Problem statement =
The answer must be every line below that holds the word "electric".

Extracted information =
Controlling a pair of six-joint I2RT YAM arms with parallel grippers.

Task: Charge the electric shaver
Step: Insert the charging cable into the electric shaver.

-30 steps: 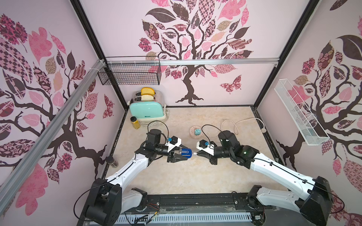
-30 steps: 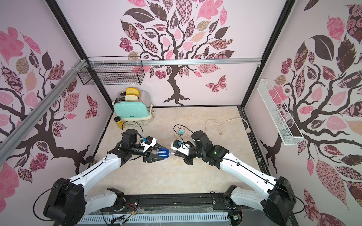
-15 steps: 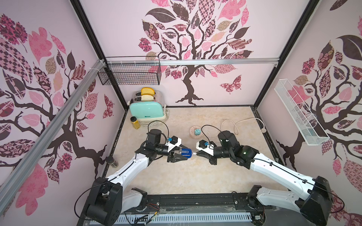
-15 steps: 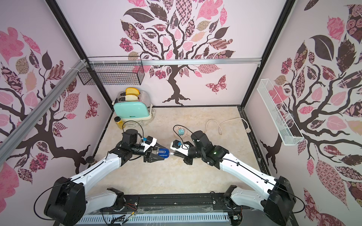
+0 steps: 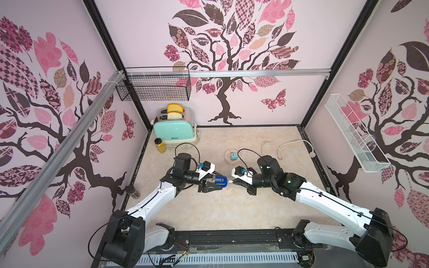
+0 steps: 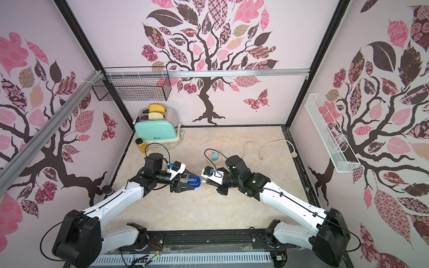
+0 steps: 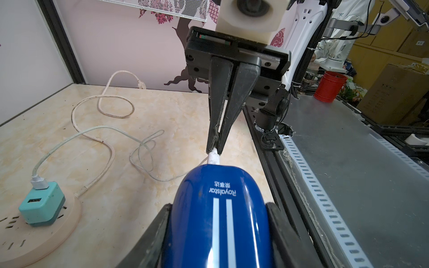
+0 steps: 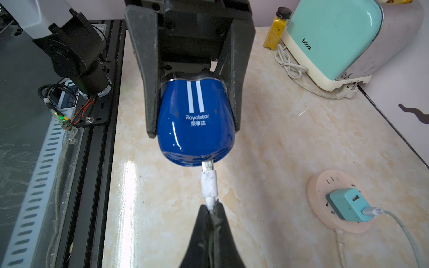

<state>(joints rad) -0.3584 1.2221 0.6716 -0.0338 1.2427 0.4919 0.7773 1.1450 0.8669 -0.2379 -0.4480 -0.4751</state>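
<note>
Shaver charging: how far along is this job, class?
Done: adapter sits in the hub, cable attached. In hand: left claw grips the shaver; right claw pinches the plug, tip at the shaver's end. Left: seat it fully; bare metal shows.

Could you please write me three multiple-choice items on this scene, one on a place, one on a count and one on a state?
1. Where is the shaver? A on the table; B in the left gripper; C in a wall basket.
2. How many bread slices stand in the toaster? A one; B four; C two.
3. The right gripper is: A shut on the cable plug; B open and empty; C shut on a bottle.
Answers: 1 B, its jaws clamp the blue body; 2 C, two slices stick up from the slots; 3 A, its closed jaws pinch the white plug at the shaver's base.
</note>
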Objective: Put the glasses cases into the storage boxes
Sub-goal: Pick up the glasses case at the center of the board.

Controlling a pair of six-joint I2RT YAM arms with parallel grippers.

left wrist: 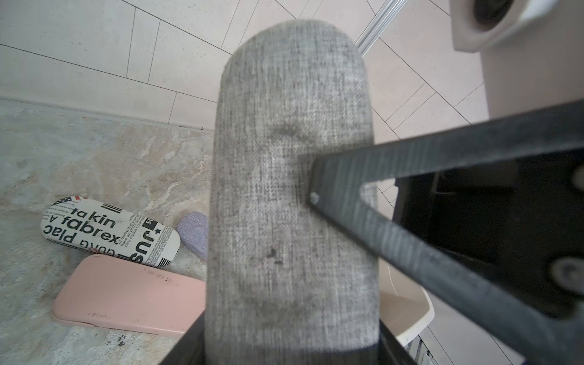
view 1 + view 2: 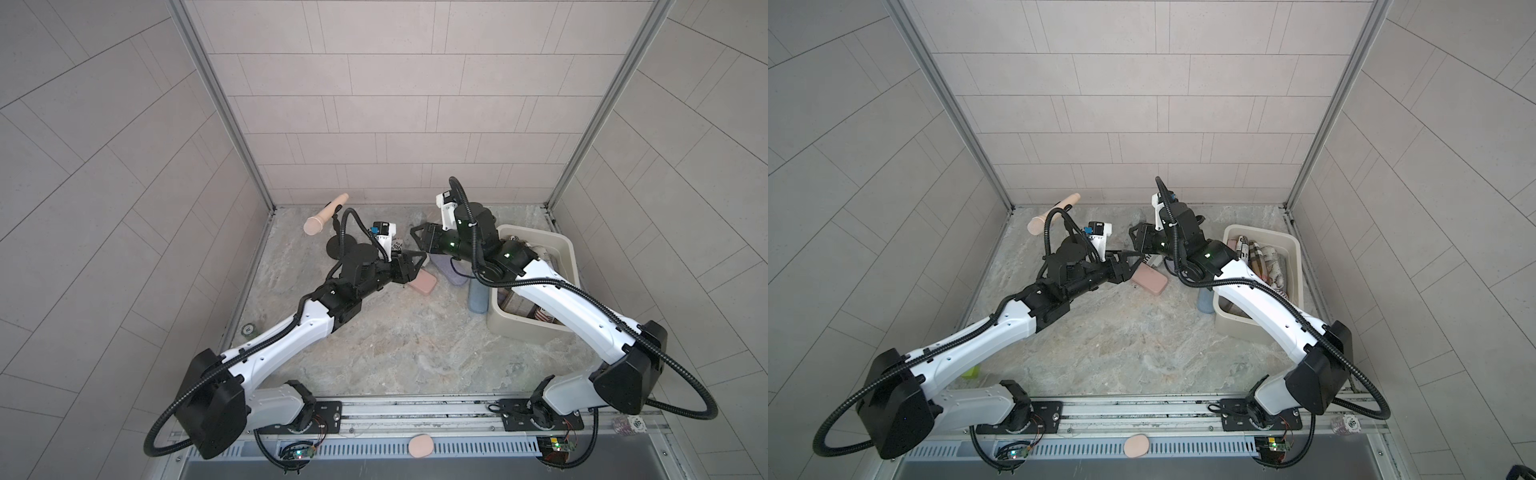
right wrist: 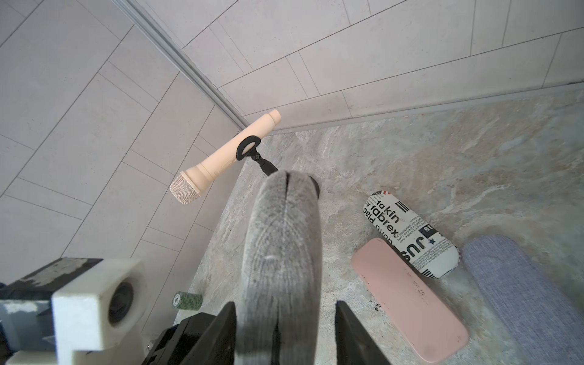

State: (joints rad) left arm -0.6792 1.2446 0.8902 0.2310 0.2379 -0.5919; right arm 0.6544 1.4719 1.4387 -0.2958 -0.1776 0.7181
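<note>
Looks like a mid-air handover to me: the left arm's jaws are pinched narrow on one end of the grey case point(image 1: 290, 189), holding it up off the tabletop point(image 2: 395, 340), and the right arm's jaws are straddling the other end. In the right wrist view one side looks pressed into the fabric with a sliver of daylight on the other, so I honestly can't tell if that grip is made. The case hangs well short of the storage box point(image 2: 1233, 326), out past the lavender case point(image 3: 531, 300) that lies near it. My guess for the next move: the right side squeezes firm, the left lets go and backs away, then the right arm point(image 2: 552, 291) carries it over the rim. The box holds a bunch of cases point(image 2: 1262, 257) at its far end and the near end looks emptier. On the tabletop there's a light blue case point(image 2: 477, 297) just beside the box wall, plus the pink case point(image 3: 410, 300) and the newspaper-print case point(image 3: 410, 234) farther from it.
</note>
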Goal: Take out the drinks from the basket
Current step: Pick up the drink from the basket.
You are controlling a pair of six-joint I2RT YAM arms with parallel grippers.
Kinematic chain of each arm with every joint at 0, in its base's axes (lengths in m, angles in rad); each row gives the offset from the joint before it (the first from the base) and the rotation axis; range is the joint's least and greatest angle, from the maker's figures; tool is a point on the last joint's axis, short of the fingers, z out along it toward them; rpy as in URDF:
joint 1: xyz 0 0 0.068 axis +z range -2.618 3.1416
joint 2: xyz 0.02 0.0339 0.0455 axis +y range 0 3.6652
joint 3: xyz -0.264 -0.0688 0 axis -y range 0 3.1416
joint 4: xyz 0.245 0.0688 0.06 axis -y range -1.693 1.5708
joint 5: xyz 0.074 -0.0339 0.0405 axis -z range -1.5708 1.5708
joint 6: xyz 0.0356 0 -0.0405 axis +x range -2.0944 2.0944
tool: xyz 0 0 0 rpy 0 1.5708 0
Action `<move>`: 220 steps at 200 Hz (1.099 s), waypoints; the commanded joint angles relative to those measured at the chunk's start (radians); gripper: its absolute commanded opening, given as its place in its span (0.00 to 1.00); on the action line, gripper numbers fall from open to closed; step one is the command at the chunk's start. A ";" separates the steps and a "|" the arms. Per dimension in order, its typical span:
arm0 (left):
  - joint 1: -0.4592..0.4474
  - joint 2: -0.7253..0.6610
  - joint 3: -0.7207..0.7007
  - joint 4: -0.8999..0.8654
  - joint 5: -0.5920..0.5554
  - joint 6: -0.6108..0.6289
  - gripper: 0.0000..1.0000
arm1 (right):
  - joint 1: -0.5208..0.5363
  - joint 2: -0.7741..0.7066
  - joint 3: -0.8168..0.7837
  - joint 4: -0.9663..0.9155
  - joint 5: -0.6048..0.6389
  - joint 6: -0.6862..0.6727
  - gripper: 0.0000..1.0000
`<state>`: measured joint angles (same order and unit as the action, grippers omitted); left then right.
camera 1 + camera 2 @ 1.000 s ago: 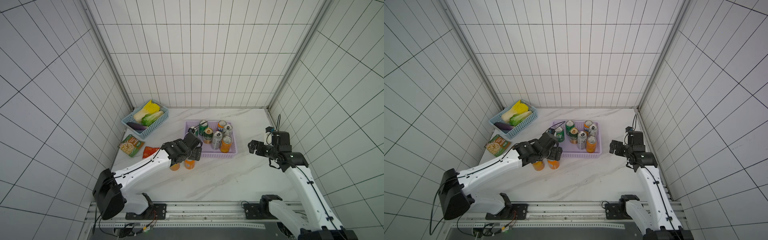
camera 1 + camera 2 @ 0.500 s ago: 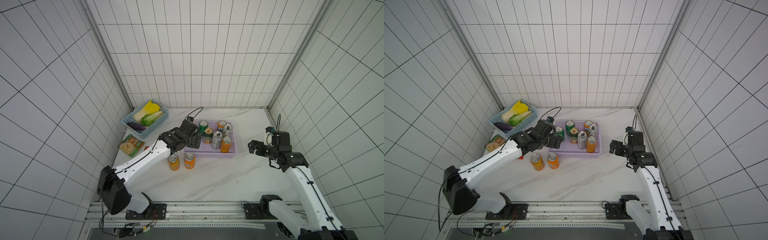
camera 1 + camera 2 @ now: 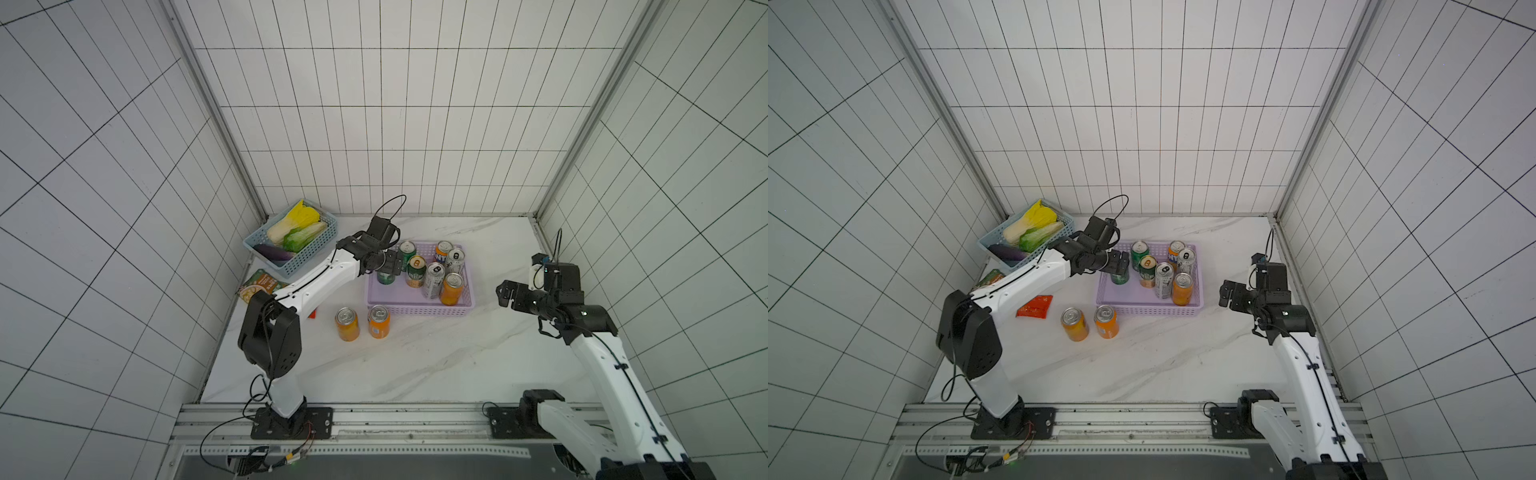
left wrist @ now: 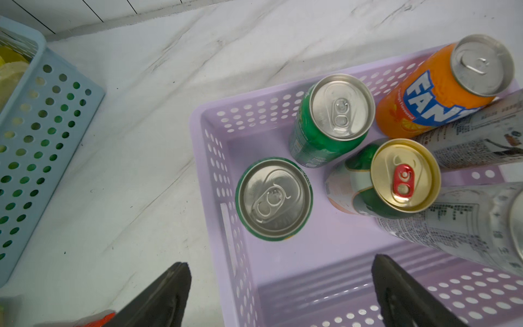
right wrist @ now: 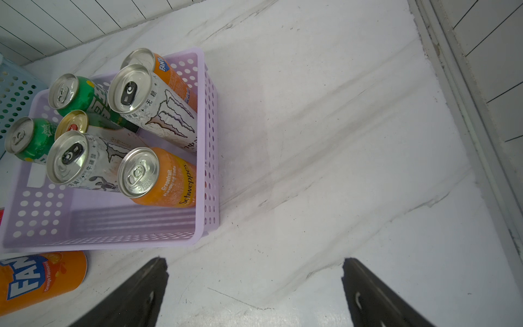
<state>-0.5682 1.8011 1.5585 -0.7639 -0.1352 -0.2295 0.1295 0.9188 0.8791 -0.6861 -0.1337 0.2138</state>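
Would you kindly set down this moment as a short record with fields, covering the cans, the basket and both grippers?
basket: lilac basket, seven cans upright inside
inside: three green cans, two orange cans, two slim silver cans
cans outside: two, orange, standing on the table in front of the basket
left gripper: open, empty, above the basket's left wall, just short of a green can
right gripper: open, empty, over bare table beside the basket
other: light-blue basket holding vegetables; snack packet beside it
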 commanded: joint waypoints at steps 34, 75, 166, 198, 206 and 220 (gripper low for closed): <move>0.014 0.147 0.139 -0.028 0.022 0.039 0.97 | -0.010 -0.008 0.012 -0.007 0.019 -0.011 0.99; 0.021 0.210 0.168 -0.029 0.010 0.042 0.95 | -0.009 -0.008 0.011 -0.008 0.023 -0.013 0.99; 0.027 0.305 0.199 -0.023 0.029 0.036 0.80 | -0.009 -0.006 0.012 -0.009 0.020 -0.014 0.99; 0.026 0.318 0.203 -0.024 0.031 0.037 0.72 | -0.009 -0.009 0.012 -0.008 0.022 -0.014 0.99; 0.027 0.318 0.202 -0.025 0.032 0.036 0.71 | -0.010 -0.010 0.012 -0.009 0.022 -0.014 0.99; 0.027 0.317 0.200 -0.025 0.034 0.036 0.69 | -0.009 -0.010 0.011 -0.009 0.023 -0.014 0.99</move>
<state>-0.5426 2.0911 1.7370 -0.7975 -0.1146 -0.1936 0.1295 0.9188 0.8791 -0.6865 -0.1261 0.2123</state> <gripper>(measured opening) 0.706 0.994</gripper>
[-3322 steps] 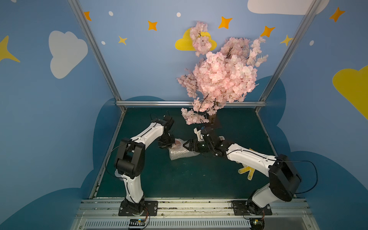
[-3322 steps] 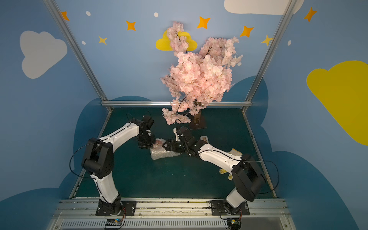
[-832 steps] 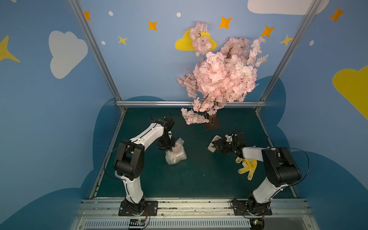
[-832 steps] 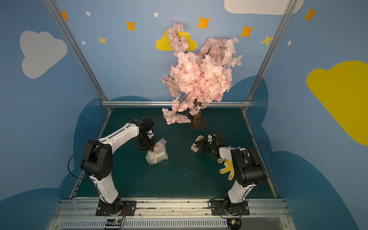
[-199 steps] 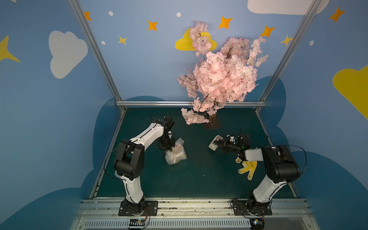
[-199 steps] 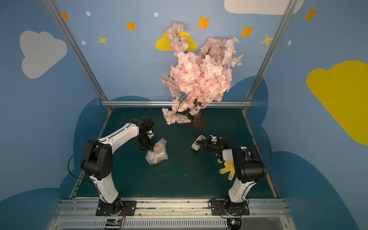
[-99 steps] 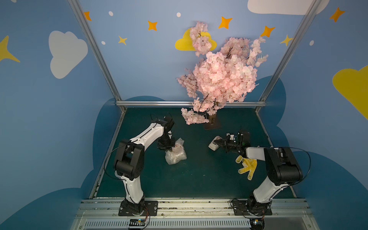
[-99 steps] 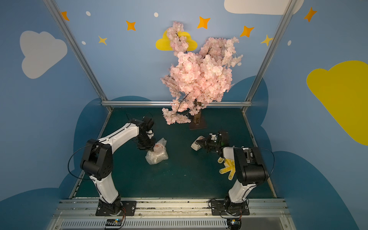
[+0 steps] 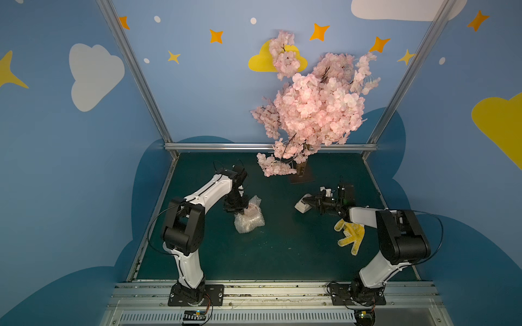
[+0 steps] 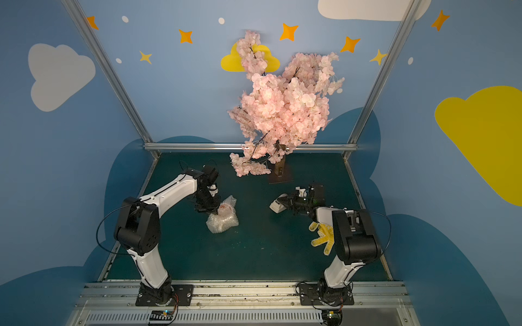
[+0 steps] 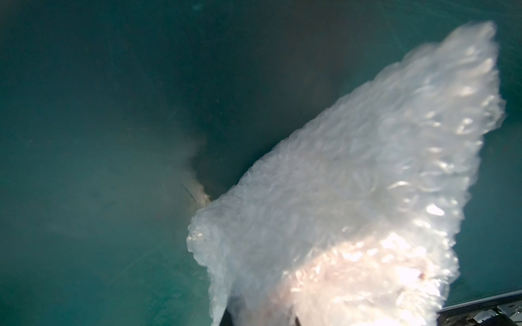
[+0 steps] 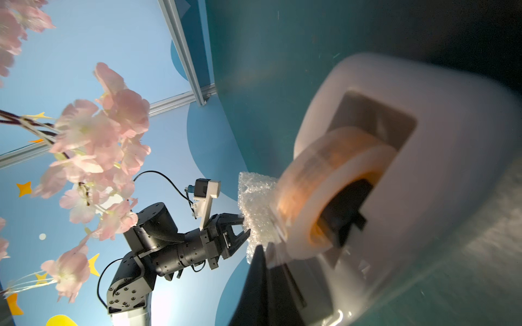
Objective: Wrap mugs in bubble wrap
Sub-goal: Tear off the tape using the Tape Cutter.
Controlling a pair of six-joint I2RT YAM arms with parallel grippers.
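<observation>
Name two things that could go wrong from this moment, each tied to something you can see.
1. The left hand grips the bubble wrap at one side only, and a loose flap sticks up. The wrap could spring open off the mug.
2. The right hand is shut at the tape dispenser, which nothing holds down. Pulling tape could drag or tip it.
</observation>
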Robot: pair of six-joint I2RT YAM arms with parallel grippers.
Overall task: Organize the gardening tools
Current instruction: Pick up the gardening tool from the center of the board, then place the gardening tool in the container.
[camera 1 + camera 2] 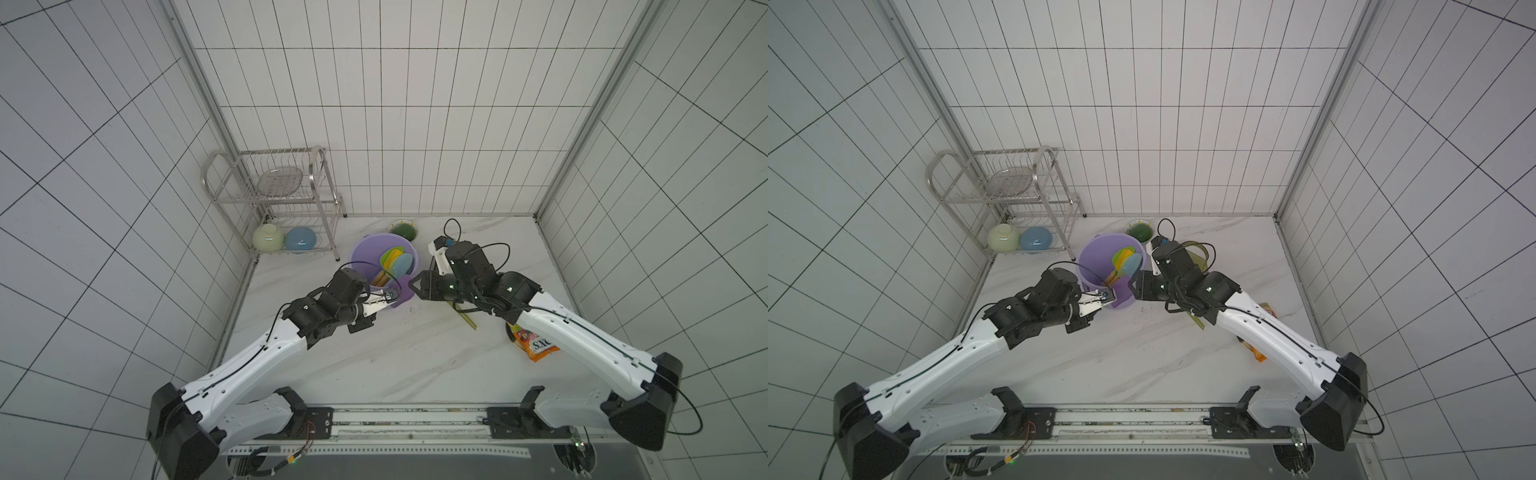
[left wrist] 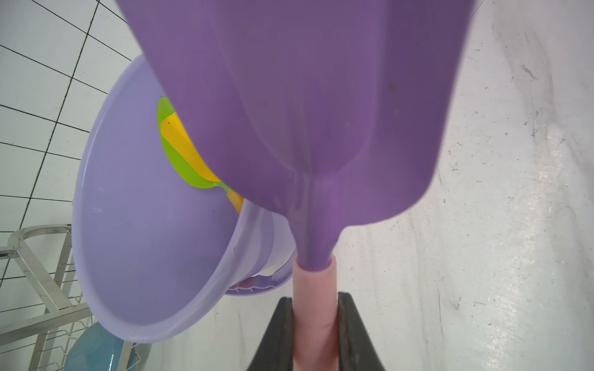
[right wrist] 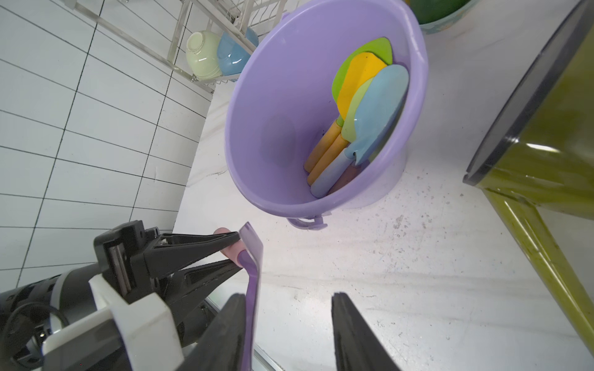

Solved problem =
Task: Charge the electric shaver
Step: Insert the charging cable into the electric shaver.

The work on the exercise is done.